Generation works by starting with the BOS token and repeatedly asking the model: “given everything so far, what word comes next?”

let tokenId = tokenizer.BOS;      // start with BOS
const tokens: number[] = [];

for (let posId = 0; posId < model.config.blockSize; posId++) {
  const logits = gpt(model, tokenId, posId, keys, values);

  // 1. Temperature scaling
  let scores = logits.map((l) => l.data / temperature);

  // 2. Top-k: keep only the k highest scores
  if (topK > 0 && topK < scores.length) {
    const sorted = [...scores].sort((a, b) => b - a);
    const cutoff = sorted[topK];
    scores = scores.map((s) => (s >= cutoff ? s : -Infinity));
  }

  // 3. Top-p: keep smallest set whose probabilities sum to p
  if (topP < 1.0) { /* accumulate sorted probs, zero out the rest */ }

  // 4. Softmax and sample (plain math, no autograd needed at inference)
  const maxS = Math.max(...scores.filter((s) => s !== -Infinity));
  const exps = scores.map((s) => (s === -Infinity ? 0 : Math.exp(s - maxS)));
  const total = exps.reduce((a, b) => a + b, 0);
  const probs = exps.map((e) => e / total);
  tokenId = weightedChoice(probs);
  if (tokenId === tokenizer.BOS) break;
  tokens.push(tokenId);
}

return tokenizer.decode(tokens);

The full pipeline for turning logits into a sampled token:

597 logits -> temperature scaling -> top-k filter -> top-p filter -> softmax -> weighted sample

Step by Step

1. Forward pass. Feed the current token and position into the model. It returns 597 logits, one raw score per word in the vocabulary.

2. Temperature scaling. Divide all logits by the temperature. This controls how “creative” the model is:

TemperatureEffect
0.3 (low)Sharper probabilities. Model picks the most likely word almost every time. Repetitive but safe.
0.8 (medium)Balanced. Some variety, mostly coherent.
1.5 (high)Flatter probabilities. Model considers unlikely words. More creative but may produce nonsense.

3. Top-k filter. If topK is set (e.g., 10), sort the scores and set everything outside the top k to negative infinity. Those words get zero probability after softmax and can never be chosen.

597 scores -> keep top 10 -> set 587 to -infinity

This hard cutoff prevents the model from ever picking a very unlikely word. The downside is that a fixed k does not adapt. Sometimes the model is very confident and only 2-3 words make sense; other times, 50 words are plausible.

4. Top-p filter (nucleus sampling).

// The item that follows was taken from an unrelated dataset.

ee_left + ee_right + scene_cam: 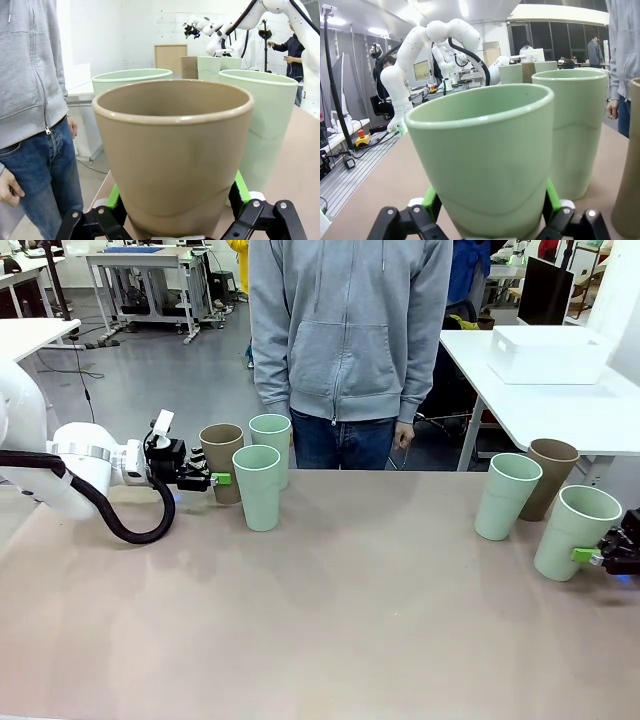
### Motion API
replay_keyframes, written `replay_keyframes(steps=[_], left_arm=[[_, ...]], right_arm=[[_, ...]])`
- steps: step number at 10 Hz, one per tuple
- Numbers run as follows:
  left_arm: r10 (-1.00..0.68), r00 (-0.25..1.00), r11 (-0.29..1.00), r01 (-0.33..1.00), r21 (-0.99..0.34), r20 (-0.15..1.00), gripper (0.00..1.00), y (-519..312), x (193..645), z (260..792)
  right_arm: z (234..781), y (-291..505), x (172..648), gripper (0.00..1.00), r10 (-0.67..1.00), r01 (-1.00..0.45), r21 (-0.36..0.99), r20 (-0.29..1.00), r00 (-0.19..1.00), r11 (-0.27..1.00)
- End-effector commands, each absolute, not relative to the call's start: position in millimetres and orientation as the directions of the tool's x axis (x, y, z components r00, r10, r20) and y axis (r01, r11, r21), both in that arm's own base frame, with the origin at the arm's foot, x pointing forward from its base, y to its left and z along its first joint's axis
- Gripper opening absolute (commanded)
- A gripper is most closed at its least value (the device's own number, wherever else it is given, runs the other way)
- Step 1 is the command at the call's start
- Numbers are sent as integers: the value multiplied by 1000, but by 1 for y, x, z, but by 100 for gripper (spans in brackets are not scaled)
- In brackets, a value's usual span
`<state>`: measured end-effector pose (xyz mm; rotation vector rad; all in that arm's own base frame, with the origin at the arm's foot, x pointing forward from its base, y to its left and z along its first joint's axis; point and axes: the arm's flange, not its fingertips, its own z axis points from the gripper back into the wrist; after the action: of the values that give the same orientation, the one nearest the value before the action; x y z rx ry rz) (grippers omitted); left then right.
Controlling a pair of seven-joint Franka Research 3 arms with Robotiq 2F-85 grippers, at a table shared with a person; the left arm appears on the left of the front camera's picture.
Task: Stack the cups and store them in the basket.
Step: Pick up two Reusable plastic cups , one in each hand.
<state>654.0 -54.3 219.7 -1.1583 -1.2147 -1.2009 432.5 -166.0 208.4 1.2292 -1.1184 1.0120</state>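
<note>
Tan plastic fills the gap between the fingers of the robot's left hand [177,202]. A tan cup [172,150] stands upright on the tabletop [330,620]. The hand is spread wide, with a green pad [241,187] on each side of the cup's lower wall. The pads lie close against the wall, but whether they press on it cannot be told.

In the front view, a near mint cup [257,487] stands just beside the tan one, toward the middle of the tabletop. A far mint cup [270,445] stands behind that one, by the far edge.

At the right side, the right hand [592,556] is spread in the same way, its fingers on either side of the base of a third mint cup [577,532]. A fourth mint cup [507,496] and a second tan cup [550,478] stand near it, farther back and close together. All six cups are upright, mouths up, each standing on its own.

The basket [548,353] is white and sits on a separate white table [600,415] beyond the far right corner, well apart from the cups.

A person in a grey hooded top [350,330] stands at the far side of the tabletop, arms down.
</note>
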Motion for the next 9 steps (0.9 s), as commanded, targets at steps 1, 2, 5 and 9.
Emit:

If topP is set (e.g., 0.9), compute probabilities from the current scores, sort by probability, and accumulate until the sum reaches p. Zero out everything past the cutoff.

scores -> softmax -> sort -> accumulate until sum >= 0.9 -> zero out the rest

If the model is confident (“the” has probability 0.85), maybe only 2-3 words survive. If the model is uncertain and the distribution is flat, maybe 50 words survive. Top-p adapts to the model’s confidence at each position, which is why it is generally preferred over top-k.

5. Softmax and sample. Convert the filtered scores to a probability distribution and randomly pick a word weighted by those probabilities. The word “the” might have probability 0.3 and “a” might have 0.15. The model does not always pick the top choice, which gives the output variety.

6. Check for BOS. If the sampled token is BOS, the sentence is done. Otherwise, feed this new token back in and repeat.

7. Decode. Convert the collected token IDs back to words.